Verdena “WOW” – Il Pianoforte Rock




A tre mesi dall’uscita di WOW e dopo aver ottenuto un egregio riscontro da parte di pubblico e critica; nel bailamme generale di opinioni entusiastiche, confuse, pessimistiche, negative, stravolte, una cosa è certa: apprezzabili o meno, i Verdena ci hanno stupito anche questa volta.
Come hanno fatto? Semplice (si fa per dire), inventandosi il pianoforte in chiave rock.
E sebbene possa sembrare un’affermazione tanto banale quanto ovvia e scontata, ci sembra giusto chiarire la faccenda e approfondire la questione.
Già, perché è proprio questo il nodo cruciale della faccenda. Lo stesso che ha commosso i fans e fatto storcere il naso ai detrattori. 
Ponendo il pianoforte elettrico al centro dell’attività compositiva, in dosi massicce, al fine di ricercare una nuova musica, alternativa e psichedelica, i Verdena hanno compiuto un’operazione tanto facile quanto impensata “togli la chitarra e metti il pianoforte” e il gioco è fatto.  Poi bisogna sviluppare ber bene l’idea di base, ma questa è un’altra storia. Ciò che qui interessa non è sapere se ci siano riusciti o meno, poiché si entrerebbe nella sfera del gusto personale. Ciò che interessa è fissare un concetto in modo chiaro e preciso: da oggi in poi esisterà una nuova faccia del rock alternativo italiano, bella o brutta che sia, e non potremo fare a meno di guardarla, osservarla e perché no, farci anche sedurre.  
E’ pur vero che i Verdena già avevano aperto le porte dello studio di registrazione al pianoforte, fin dai tempi di Solo un grande sasso. Ricorderete infatti “Nel mio letto” con Manuel Agnelli (Produttore dell’album) a districarsi ai tasti... “giocavamo a fare i Beatles e…” dichiarò all’epoca Ferrari. Ma alla fine c’è voluta una gestazione lunga dieci anni, durante la quale hanno esplorato quanto più hanno potuto e voluto, le sonorità di uno standard rock trio, fino a partorire quella totale evoluzione stilistica e creativa di chiaro impatto stooner che già si avvertiva nell’aria di Requiem. E tutto ha un prezzo. E a farne le spese è stata, come già detto, la chitarra, divenuta quasi un surplus, uno strumento secondario. Scalzata dal suo ruolo di protagonista e per di più relegata ad apparire fulminea e lacerante, ci lascia solo qualche brivido, qualche sensazione e soprattutto ricordi appartenenti agli album precedenti.
Lo stesso Alberto Ferrari ebbe a dire che l’esigenza di approfondire un tipo di approccio pianistico è derivata da una sorta di noia che la chitarra gli provocava, con quegli accordi che sembravano sempre gli stessi.
E mai scusa fu più adatta per rinchiudersi dentro l’ormai leggendario Henhouse Studio, per circa tre anni, a studiare, comporre, produrre e infine trasmetterci tutto nella sua interezza e compiutezza.  Un pianoforte rock, distorto, che disorienta, che crea inquietudine, che scardina la convenzionalità di certe pratiche ormai desuete.

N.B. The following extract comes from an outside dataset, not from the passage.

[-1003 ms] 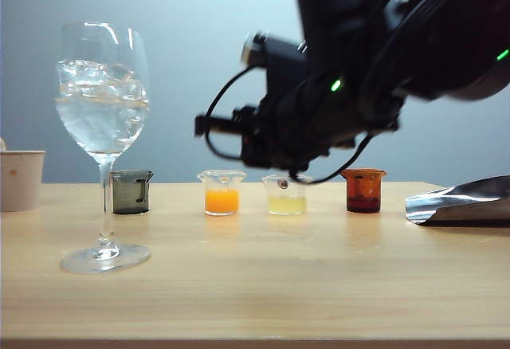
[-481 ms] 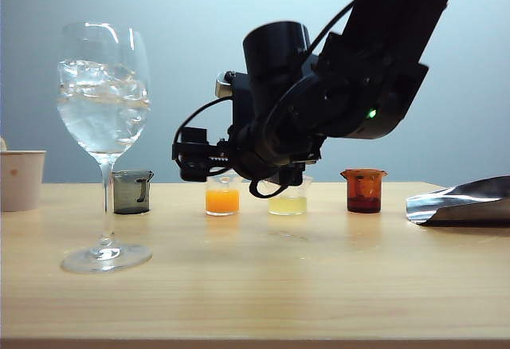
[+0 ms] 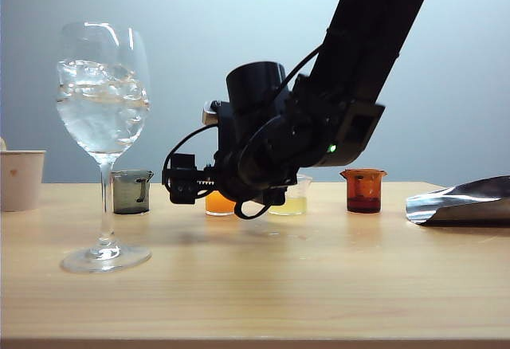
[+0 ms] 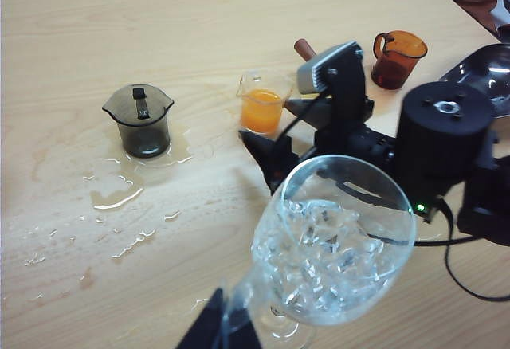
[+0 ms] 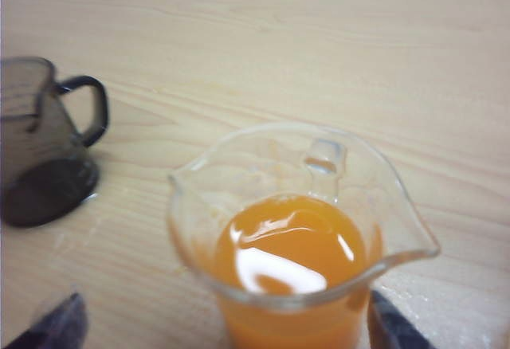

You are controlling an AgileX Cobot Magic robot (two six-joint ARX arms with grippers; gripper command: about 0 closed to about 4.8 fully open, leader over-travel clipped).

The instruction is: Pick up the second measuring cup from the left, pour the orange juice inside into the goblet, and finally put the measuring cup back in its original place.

Inaspettato e inatteso, stravolge le certezze, aprendoci la porta verso nuovi orizzonti. Sembra quasi, per usare una biblica metafora, che questa volta i Verdena non si siano smarriti per sbaglio, ma abbiano proprio deciso di andare da tutt’altra parte uscendo volontariamente fuori dal gregge, perdendosi nei meandri di terre sconosciute, alla ricerca di frutti freschi, nuovi, odorosi, di certo non proibiti ma altrettanto gustosi.
Un’esperienza sensoriale che delimita il campo tra ciò che appartiene al passato e ciò che ci si deve aspettare per il futuro.
Un pianoforte rock che ci ha stupito e che ci incuriosisce, ora più che mai, sempre di più. Non è infatti una questione di complessità dell’esecuzione poiché il pianoforte viene utilizzato in modo molto rudimentale.

Il “segreto del successo” sta nella classica modalità compositiva della band che definirei un puzzle tridimensionale di micro invenzioni che vengono sovrapposte, affiancate, incrociate fino a formare l’omogenea linearità del tutto. Idee su idee, efficaci e talvolta geniali, dobbiamo dirlo, che nell’insieme deformano la stessa idea di pianoforte, nella sua accezione classica, trasformandolo in uno strumento inusuale, senza altra definizione di merito.
Un pianoforte rock, innovativo e sperimentale che, sembrerà banale, ma ci fa dire proprio “wow!”